The advantage is that it is very simple in principle. Just roll and add. Modifiers can change either the number of dice rolled or the difficulty they are compared to, but there is a fixed ratio which is easily learned (i.e. a -1d6 penalty is equivalent to -3.5). A disadvantage is that it is rather laborious to add up more than a few dice.

The "binary" variant addresses this problem by making each die count
only as 1 or 0. West End Games' "D6 Prime" system has special
six-sided dice where 2 faces are fail and the other 4 are success.
You roll a number of dice, count up the number of successes, and
compare these to the difficulty. A similar approach is used by White
Wolf's __Trinity__, where d10's are rolled and each 7 - 10 is a
success.
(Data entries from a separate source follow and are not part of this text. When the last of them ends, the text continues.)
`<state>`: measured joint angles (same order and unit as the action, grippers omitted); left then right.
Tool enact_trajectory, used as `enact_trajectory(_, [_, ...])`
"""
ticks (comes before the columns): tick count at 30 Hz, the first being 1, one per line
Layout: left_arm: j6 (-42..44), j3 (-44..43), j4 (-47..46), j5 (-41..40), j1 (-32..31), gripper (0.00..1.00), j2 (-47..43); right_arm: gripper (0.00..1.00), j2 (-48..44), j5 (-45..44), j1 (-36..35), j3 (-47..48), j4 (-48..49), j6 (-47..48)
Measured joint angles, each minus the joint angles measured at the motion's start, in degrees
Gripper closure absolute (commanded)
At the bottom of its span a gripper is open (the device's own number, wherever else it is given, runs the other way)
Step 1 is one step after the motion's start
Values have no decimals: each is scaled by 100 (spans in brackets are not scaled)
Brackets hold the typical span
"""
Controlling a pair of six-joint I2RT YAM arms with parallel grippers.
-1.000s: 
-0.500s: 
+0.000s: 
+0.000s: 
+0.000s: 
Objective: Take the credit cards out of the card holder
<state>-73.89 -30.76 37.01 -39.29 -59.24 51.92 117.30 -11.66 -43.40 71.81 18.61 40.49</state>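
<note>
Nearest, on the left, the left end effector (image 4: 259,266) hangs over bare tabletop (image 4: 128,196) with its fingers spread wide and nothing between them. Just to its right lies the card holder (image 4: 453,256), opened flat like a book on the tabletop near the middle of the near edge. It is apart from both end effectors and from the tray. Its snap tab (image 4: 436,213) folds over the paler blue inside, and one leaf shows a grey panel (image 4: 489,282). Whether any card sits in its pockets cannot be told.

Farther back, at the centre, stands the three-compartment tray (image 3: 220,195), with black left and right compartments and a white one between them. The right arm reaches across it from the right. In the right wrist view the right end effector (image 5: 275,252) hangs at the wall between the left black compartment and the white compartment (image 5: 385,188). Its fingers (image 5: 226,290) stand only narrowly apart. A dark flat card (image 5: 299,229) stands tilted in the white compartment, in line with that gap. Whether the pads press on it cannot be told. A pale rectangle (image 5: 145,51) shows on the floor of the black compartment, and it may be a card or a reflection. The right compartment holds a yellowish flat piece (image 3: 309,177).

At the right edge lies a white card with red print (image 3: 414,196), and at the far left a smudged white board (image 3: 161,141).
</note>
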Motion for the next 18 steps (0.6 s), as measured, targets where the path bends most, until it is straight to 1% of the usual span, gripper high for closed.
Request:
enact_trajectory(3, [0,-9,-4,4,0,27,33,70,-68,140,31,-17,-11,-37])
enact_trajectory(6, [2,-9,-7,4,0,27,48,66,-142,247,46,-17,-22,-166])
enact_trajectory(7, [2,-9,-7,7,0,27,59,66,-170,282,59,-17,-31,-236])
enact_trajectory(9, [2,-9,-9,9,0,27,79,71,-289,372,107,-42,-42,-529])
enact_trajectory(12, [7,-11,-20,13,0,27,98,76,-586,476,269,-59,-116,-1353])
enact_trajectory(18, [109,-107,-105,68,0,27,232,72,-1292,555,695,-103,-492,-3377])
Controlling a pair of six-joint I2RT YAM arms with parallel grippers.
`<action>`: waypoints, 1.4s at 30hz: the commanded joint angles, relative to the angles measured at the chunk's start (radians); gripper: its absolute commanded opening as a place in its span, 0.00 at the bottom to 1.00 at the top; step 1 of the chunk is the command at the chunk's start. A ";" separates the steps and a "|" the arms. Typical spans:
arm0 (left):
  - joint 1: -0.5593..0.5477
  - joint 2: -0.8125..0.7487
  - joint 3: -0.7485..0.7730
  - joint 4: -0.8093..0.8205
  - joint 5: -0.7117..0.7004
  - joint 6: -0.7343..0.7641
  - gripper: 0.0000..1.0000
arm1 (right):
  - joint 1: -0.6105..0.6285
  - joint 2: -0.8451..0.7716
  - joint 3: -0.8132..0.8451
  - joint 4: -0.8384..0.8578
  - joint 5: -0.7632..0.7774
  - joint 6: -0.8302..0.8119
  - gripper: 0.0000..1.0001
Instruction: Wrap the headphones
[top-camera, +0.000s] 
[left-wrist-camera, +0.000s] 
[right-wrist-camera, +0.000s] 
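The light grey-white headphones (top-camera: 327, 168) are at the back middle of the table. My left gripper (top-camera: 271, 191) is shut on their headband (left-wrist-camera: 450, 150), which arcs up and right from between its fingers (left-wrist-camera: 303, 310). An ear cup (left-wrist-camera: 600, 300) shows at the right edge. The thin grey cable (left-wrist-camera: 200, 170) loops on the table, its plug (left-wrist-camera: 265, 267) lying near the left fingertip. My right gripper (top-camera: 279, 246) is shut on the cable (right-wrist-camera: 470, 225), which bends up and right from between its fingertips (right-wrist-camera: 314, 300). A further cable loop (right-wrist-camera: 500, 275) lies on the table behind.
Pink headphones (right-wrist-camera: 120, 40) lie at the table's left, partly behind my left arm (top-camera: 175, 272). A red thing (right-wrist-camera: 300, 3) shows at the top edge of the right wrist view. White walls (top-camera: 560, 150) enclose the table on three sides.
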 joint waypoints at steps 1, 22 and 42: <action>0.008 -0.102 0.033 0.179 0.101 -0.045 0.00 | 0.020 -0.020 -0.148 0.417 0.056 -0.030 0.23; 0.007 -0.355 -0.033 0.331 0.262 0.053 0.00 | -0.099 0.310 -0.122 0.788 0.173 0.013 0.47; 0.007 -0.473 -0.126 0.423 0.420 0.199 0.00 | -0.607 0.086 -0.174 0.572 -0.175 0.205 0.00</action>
This makes the addition much easier, but it has a much more
coarsely-grained scale of difficulty and degree-of-success.

This approach adds up the number of dice which are equal to or greater
than some target number (i.e. the number of d10's which are 7 or
greater, say) -- where the target number changes with stat and/or
difficulty. Thus, you might roll 6d10, and look for how many dice are
4 to 10 for an easy task, or 8 to 10 for a hard task. This approach
was popularized by FASA's __Shadowrun__, and later by White Wolf's
Storyteller series of RPGs.

Compared to additive dice pools, this has more complexities. Modifiers can now act in three ways: (a) change the number of dice thrown, (b) change the target number they must exceed, or (c) change the number of successful rolls required. Each of these has a different effect which aren't easily comparable.

This approach rolls a number of dice and takes the highest number
rolled. This is used in Task Force Games' __Prime Directive__,
Last Unicorn Games' __ICON__ system (for Star Trek and Dune) and
Dream Pod 9's __Silhouette__ system. A raw use of this mechanic
has a fairly narrow set of results. After the third die, the average
gets close to the maximum and each die after that makes less and less
difference. Thus, this mechanic is usually combined with some other
mechanic: such as open-ended rolls or additional bonuses.

There are a number of other possible variations in dice pools, but the above choices cover the major RPGs. I will cover the more obscure ones later.

These are mechanics where you change the type of die you are rolling
(i.e. number of sides) based on the stat and/or difficulty. For
example, a low-stat character might roll 1d4 while a high-stat
character rolls 1d12 or even 1d20. This was pioneered by the
__EarthDawn__ RPG, and used by several since then. This has
two main features compared to fixed-die schemes:

- There is a built-in granularity and scaling limits based on the types of dice you have available. A typical progression is 1d4, 1d6, 1d8, 1d10, 1d12, 1d20.
- As the dice get larger, the variance increases with the average.
- Each player requires one of each die type for smooth running.
- The player is usually only rolling one or two dice, which is faster to process than most dice pools. It is similar to fixed-die mechanics in speed, depending on the details.

The latter is worth examining. If high rolls are good, then in a step-die system experts have much more random results than beginners do (i.e. larger variance). If low rolls are good, then experts have less random results than beginners -- which is usually considered more sensible.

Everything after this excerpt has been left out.